▶ _Required work_: Identify each line in the records below that contains the word "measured", and copy it.

Working data Start Marker

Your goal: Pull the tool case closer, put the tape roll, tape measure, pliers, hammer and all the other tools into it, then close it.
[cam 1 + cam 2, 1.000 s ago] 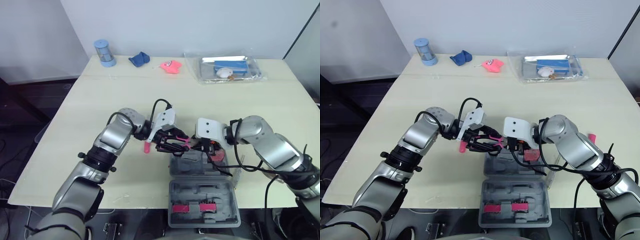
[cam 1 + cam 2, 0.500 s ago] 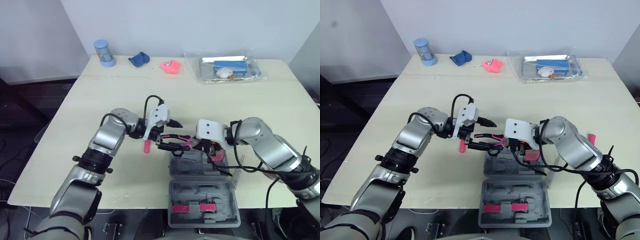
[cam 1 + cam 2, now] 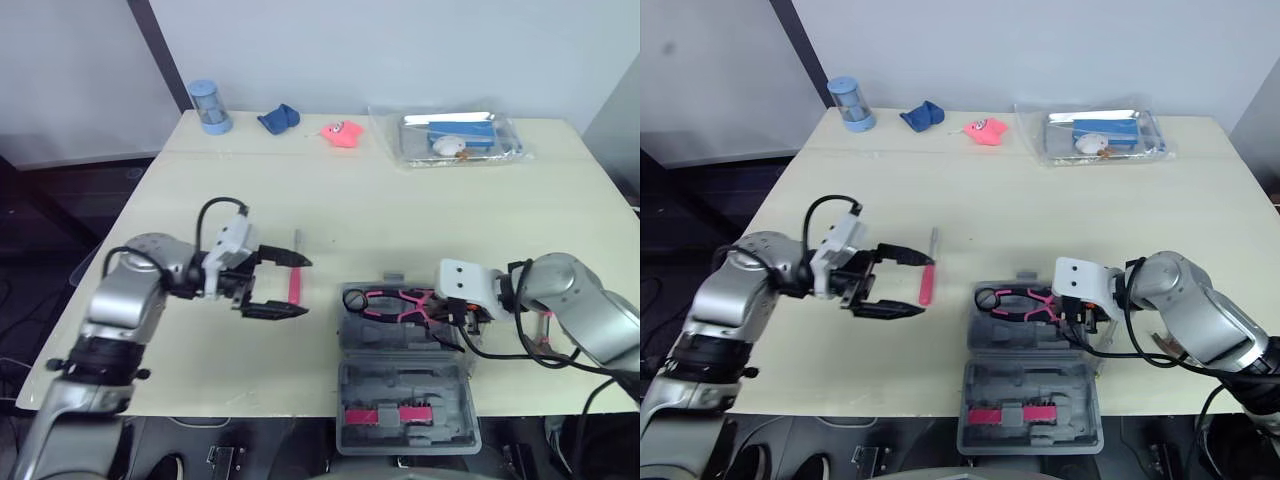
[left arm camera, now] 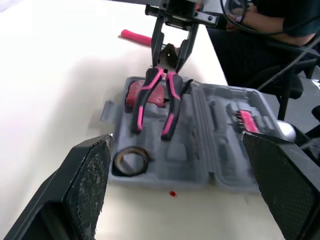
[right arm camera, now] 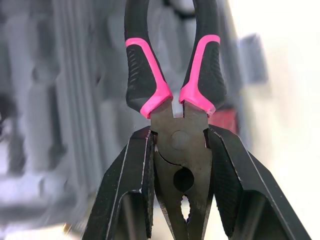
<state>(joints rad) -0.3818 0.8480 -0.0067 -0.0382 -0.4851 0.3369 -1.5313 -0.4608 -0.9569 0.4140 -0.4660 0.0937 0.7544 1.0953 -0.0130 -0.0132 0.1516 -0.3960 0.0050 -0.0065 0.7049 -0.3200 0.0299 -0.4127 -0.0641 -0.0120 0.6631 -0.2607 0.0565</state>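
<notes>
My right pincer (image 3: 462,306) was clenched on the steel head of the pliers (image 3: 395,300), whose pink handles lay over the open tool case (image 3: 400,383) at the tabletop's front edge. I judged them stiff, weighty and slick on the metal, so best gripped at the joint. My left pincer (image 3: 302,287) hung released by the screwdriver (image 3: 293,292).

Overhead stereo; wrist close-ups on case (image 4: 225,120)

Open table (image 3: 322,290) between screwdriver (image 3: 294,284) and case (image 3: 395,338).
</notes>
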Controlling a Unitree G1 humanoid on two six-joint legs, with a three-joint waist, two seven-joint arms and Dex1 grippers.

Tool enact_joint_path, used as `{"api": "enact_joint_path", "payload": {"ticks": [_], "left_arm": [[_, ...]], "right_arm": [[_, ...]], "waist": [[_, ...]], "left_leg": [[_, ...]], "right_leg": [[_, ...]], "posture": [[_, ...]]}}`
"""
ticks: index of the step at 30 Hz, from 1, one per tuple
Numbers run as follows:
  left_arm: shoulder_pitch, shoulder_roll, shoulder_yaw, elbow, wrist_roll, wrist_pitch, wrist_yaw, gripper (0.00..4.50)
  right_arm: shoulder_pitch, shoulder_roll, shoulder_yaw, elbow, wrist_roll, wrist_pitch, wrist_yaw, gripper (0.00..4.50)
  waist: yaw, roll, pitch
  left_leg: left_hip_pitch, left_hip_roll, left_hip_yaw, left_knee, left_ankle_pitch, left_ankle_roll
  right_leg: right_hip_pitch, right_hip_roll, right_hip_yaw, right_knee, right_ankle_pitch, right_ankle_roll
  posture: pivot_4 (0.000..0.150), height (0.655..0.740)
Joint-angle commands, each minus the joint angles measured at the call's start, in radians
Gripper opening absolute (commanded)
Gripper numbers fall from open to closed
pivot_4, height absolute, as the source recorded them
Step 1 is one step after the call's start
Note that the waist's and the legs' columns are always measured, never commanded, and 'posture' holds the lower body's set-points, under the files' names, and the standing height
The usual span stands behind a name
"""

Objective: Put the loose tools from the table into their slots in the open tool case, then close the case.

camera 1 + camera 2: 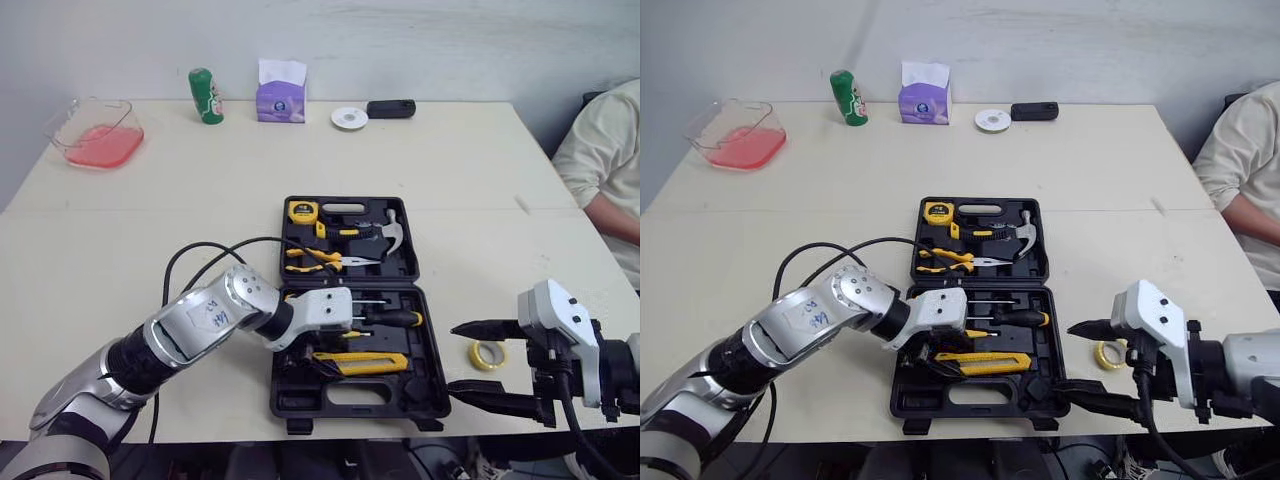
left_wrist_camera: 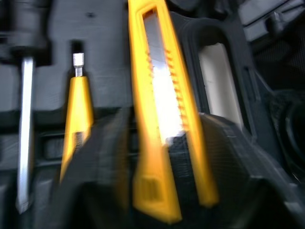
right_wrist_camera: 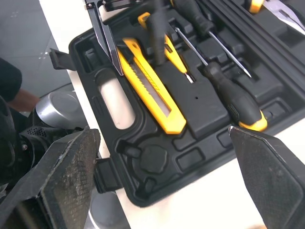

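Note:
The black tool case [image 1: 300, 395] lies open mid-table. Its far half holds a tape measure [image 1: 303, 211], a hammer [image 1: 385, 232] and pliers [image 1: 315, 260]. The near half holds screwdrivers [image 1: 395, 318] and a yellow utility knife [image 1: 360, 362] lying in its slot. My left gripper [image 1: 335, 340] hovers low over the near half, open, its fingers [image 2: 95, 181] straddling the knife's end. My right gripper [image 1: 452, 357] is open just right of the case, level with a yellow tape roll [image 1: 487, 354] lying loose on the table.
Along the far edge stand a pink-filled clear container [image 1: 97, 135], a green can [image 1: 207, 96], a purple tissue pack [image 1: 281, 92], a white disc [image 1: 349, 118] and a black object [image 1: 390, 108]. A person's arm [image 1: 605, 160] rests at the right edge.

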Motion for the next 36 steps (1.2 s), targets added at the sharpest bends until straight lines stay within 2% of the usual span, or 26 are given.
{"api": "enact_joint_path", "payload": {"ticks": [1, 2, 4, 8, 11, 19, 26, 32, 36], "left_arm": [[0.017, -0.013, 0.113, -0.031, -0.067, -0.006, -0.021, 4.45], [0.034, -0.032, 0.153, -0.023, -0.092, -0.017, -0.017, 4.45], [0.106, -0.052, 0.221, 0.009, -0.096, -0.17, -0.041, 4.45], [0.198, -0.042, 0.234, 0.044, -0.035, -0.411, -0.108, 4.45], [0.269, -0.085, 0.232, 0.094, -0.051, -0.521, -0.153, 3.68], [0.336, -0.106, 0.166, 0.194, 0.052, -0.632, -0.176, 0.04], [0.336, -0.1, 0.133, 0.212, 0.098, -0.631, -0.201, 0.04], [0.305, -0.038, 0.04, 0.251, 0.234, -0.613, -0.216, 0.04], [0.281, -0.012, 0.006, 0.278, 0.28, -0.616, -0.229, 0.04]], "right_arm": [[-0.017, 0.007, 0.001, -0.004, 0.003, -0.023, -0.007, 4.5], [-0.018, 0.008, 0.005, -0.002, 0.001, -0.026, -0.007, 4.5], [-0.016, 0.01, 0.009, -0.001, -0.007, -0.034, -0.005, 4.5], [-0.01, 0.012, 0.009, 0.0, -0.012, -0.044, -0.002, 4.5], [-0.017, 0.015, 0.024, -0.001, -0.013, -0.048, -0.01, 4.5], [-0.022, 0.014, 0.055, -0.003, -0.017, -0.062, -0.013, 4.5], [-0.028, 0.014, 0.069, 0.007, -0.032, -0.07, -0.012, 4.5], [-0.035, 0.01, 0.084, 0.022, -0.047, -0.083, -0.009, 4.5], [-0.026, 0.011, 0.097, 0.027, -0.065, -0.089, -0.006, 4.5]], "waist": [[0.0, 0.0, 0.0], [0.001, 0.0, 0.0], [0.001, 0.0, 0.0], [0.003, 0.0, 0.0], [0.008, 0.0, 0.0], [0.015, 0.0, 0.0], [0.015, 0.0, 0.0], [0.014, 0.0, -0.002], [0.012, 0.0, -0.004]], "left_leg": [[0.0, 0.0, 0.0, 0.0, 0.0, 0.0], [0.0, 0.0, 0.0, 0.0, 0.0, 0.0], [0.0, 0.001, 0.0, 0.0, 0.0, 0.0], [0.0, 0.001, -0.001, 0.0, 0.001, -0.001], [0.0, 0.001, 0.0, 0.0, 0.001, -0.001], [0.0, 0.0, -0.001, 0.0, -0.001, 0.003], [0.0, 0.001, -0.001, 0.0, -0.002, 0.004], [0.002, 0.001, -0.001, -0.001, -0.002, 0.005], [0.008, 0.001, -0.003, -0.002, -0.003, 0.005]], "right_leg": [[0.0, 0.0, 0.0, 0.0, 0.0, 0.0], [0.0, 0.0, 0.0, 0.0, 0.0, 0.0], [0.0, 0.0, 0.0, 0.0, 0.0, 0.0], [0.0, 0.0, 0.0, 0.0, 0.0, 0.0], [0.0, -0.001, 0.0, 0.0, 0.0, 0.0], [0.0, -0.001, 0.0, 0.0, 0.0, 0.0], [0.0, 0.0, -0.001, 0.0, 0.0, 0.0], [0.002, 0.0, -0.001, -0.001, 0.0, 0.0], [0.011, 0.001, -0.002, -0.004, 0.0, -0.001]], "posture": [[0.15, 0.7244], [0.15, 0.7244], [0.15, 0.7244], [0.15, 0.7244], [0.15, 0.7244], [0.15, 0.7244], [0.15, 0.7244], [0.15, 0.7244], [0.15, 0.7244]]}}
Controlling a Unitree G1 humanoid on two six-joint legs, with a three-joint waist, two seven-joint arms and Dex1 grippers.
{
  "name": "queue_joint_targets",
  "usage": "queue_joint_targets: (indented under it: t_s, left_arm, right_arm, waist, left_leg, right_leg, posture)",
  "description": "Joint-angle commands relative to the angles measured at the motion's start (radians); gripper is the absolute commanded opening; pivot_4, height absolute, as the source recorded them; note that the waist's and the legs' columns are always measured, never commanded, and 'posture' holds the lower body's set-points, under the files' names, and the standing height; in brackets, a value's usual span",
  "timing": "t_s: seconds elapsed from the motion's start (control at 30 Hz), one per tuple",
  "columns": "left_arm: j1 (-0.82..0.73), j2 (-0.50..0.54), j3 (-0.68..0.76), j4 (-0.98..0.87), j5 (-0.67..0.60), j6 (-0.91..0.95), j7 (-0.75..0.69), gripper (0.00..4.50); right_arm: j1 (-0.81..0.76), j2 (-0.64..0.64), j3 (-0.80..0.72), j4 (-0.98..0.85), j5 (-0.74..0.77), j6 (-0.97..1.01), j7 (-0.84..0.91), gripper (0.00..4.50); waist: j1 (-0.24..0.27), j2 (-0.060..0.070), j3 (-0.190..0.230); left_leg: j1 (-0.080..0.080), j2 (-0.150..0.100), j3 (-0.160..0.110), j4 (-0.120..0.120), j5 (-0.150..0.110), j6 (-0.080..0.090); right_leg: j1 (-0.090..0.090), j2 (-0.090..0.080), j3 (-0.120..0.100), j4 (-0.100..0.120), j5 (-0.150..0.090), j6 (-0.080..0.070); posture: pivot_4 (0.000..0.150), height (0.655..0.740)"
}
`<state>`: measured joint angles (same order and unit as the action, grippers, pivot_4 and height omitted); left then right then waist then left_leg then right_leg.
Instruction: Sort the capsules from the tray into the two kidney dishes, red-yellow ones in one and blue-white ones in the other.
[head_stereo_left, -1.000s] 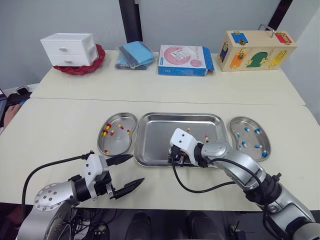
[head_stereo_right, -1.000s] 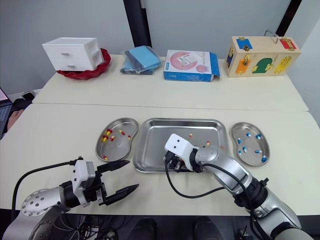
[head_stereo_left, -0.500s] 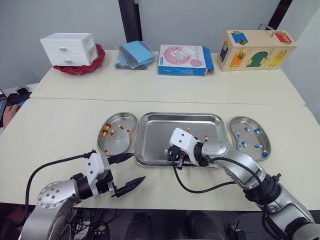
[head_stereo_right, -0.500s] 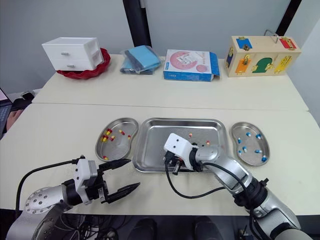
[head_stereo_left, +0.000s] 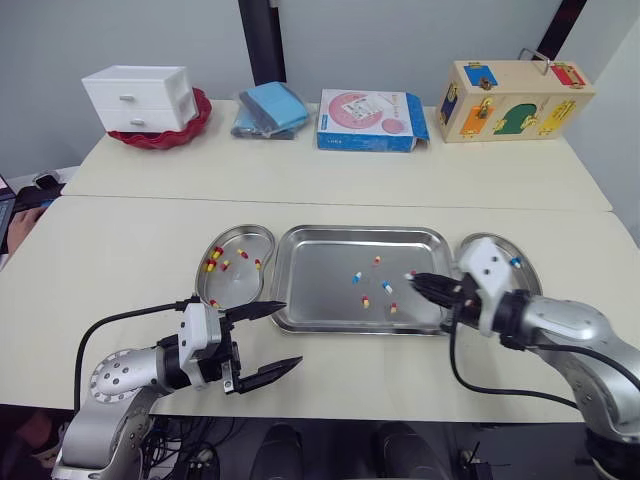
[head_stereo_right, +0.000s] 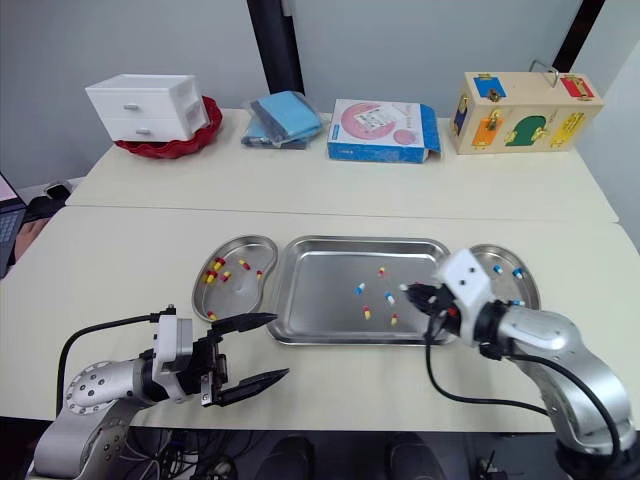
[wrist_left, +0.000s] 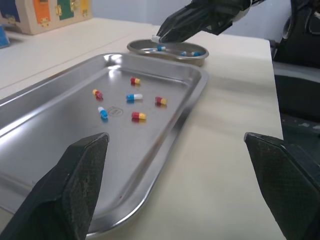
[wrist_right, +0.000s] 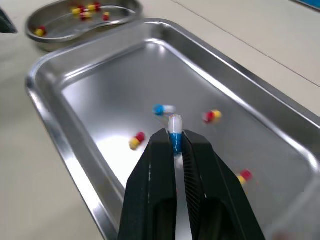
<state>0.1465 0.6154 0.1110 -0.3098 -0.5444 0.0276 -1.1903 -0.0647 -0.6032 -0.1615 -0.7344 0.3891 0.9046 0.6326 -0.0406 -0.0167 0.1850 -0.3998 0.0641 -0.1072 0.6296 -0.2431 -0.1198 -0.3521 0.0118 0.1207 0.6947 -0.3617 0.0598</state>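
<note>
Blue-white capsule (wrist_right: 174, 131) pinched between the 2 fingers of right gripper (wrist_right: 174, 142), long axis in line with them, white end out. Below and ahead of the fingertips: tray (head_stereo_left: 320, 280) with loose capsules. Behind the fingertips, under the wrist: blue-white kidney dish (head_stereo_left: 528, 280); probably a pull-back next. Forearm low, fingers near level. Left gripper (head_stereo_left: 290, 334) spread wide, well apart, near red-yellow dish (head_stereo_left: 235, 285).

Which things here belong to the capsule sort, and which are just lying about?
Job: tray, loose capsules, left kidney dish, right kidney dish, blue-white capsule in the right gripper.
Lying about: drawer unit, red bowl, blue cloth, pink-and-blue box, wooden latch box.
</note>
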Motion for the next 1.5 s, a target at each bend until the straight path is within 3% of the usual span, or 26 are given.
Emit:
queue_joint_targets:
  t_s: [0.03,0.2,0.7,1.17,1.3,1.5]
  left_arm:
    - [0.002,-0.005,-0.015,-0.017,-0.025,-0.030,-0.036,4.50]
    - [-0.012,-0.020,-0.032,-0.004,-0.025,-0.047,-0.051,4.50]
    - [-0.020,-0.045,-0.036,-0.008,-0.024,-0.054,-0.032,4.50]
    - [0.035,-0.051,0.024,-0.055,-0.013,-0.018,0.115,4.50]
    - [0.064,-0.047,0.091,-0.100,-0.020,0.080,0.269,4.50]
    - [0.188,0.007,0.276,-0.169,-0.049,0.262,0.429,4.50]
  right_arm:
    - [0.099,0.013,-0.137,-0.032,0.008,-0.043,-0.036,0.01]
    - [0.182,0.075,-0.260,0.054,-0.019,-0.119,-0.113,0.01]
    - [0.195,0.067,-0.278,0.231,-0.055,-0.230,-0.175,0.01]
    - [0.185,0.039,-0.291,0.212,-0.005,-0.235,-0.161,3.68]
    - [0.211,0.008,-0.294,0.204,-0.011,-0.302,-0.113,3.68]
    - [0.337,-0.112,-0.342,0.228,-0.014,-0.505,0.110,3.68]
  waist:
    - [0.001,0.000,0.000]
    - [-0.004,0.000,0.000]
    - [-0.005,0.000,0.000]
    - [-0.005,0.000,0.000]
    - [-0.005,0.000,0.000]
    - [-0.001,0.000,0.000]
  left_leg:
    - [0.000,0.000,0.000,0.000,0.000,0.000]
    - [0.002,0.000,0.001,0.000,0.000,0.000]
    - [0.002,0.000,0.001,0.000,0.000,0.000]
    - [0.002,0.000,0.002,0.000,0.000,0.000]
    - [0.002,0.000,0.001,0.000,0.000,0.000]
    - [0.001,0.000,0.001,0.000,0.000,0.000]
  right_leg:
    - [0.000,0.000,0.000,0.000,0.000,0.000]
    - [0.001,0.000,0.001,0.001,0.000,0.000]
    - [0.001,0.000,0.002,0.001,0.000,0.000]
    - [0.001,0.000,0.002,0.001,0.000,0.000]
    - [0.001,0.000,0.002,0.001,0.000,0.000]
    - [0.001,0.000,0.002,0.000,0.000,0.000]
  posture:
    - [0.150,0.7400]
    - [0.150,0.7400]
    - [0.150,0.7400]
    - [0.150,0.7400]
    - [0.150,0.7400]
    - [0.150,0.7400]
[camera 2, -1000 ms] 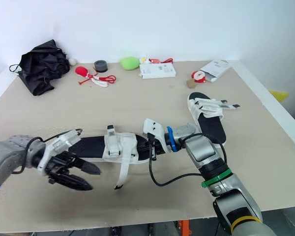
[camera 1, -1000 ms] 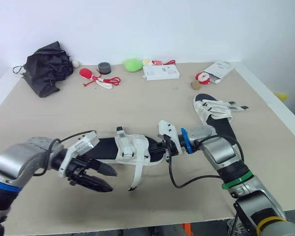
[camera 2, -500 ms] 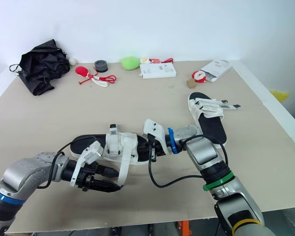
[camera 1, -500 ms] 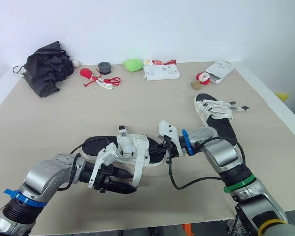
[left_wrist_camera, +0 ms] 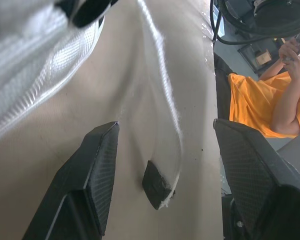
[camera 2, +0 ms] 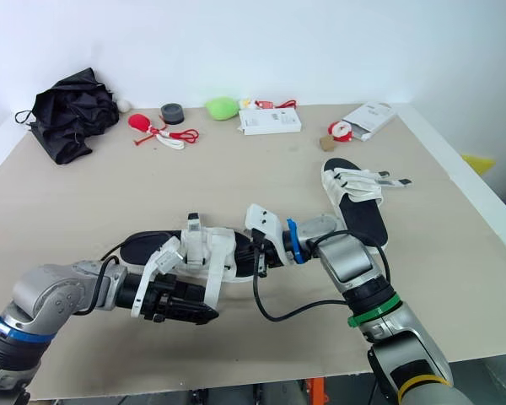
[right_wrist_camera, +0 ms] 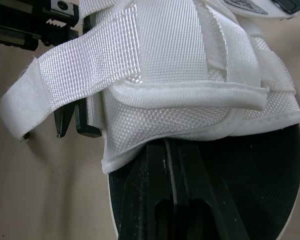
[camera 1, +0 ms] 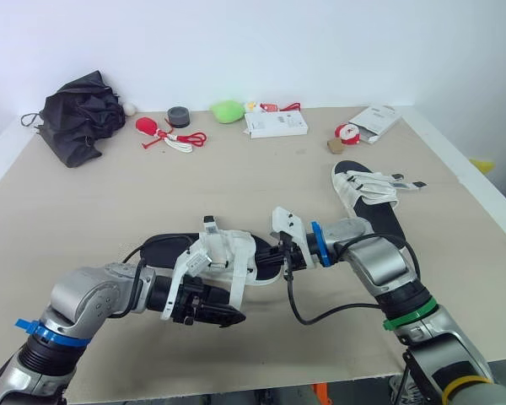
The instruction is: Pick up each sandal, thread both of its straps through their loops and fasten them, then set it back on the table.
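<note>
A black-soled sandal [camera 1: 177, 251] with white straps lies near the table's front. My right gripper [camera 1: 280, 258] is shut on the sole's edge [right_wrist_camera: 270, 165] at its right end. One long white strap [camera 1: 237, 285] hangs loose toward the front, ending in a dark tip [left_wrist_camera: 157, 189]. My left gripper [camera 1: 234, 317] is open low over the table, and the strap tip lies between its fingers [left_wrist_camera: 92, 175] without touching them. A second sandal [camera 1: 373, 202] lies flat to the right, its straps over the sole with one end sticking out to the right.
Along the back edge lie a black bundle [camera 1: 84, 114], a red toy with cord [camera 1: 164, 133], a grey roll [camera 1: 179, 116], a green lump [camera 1: 228, 110] and two white boxes [camera 1: 276, 124]. A person in orange [left_wrist_camera: 260, 100] sits beyond the table.
My left gripper has swung right from the sandal's left end to the loose strap's tip, which now lies between its fingers. The right gripper has kept its hold.
</note>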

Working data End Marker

▶ _Solved problem_:
Joint-angle commands, each minus the joint angles measured at the call's start, in radians
Note that the waist's and the legs' columns are always measured, never commanded, and 'posture' holds the lower body's set-points, under the files' names, and the standing height
  "description": "Joint-angle commands relative to the angles measured at the motion's start (radians); gripper is the absolute commanded opening; pivot_4, height absolute, as the source recorded them; note that the waist's and the legs' columns are always measured, never commanded, and 'posture' holds the lower body's set-points, under the files' names, and the standing height; in brackets, a value's usual span",
`<state>`: measured joint angles (same order and unit as the action, grippers, pivot_4 and height omitted); left then right then waist then left_leg then right_leg.

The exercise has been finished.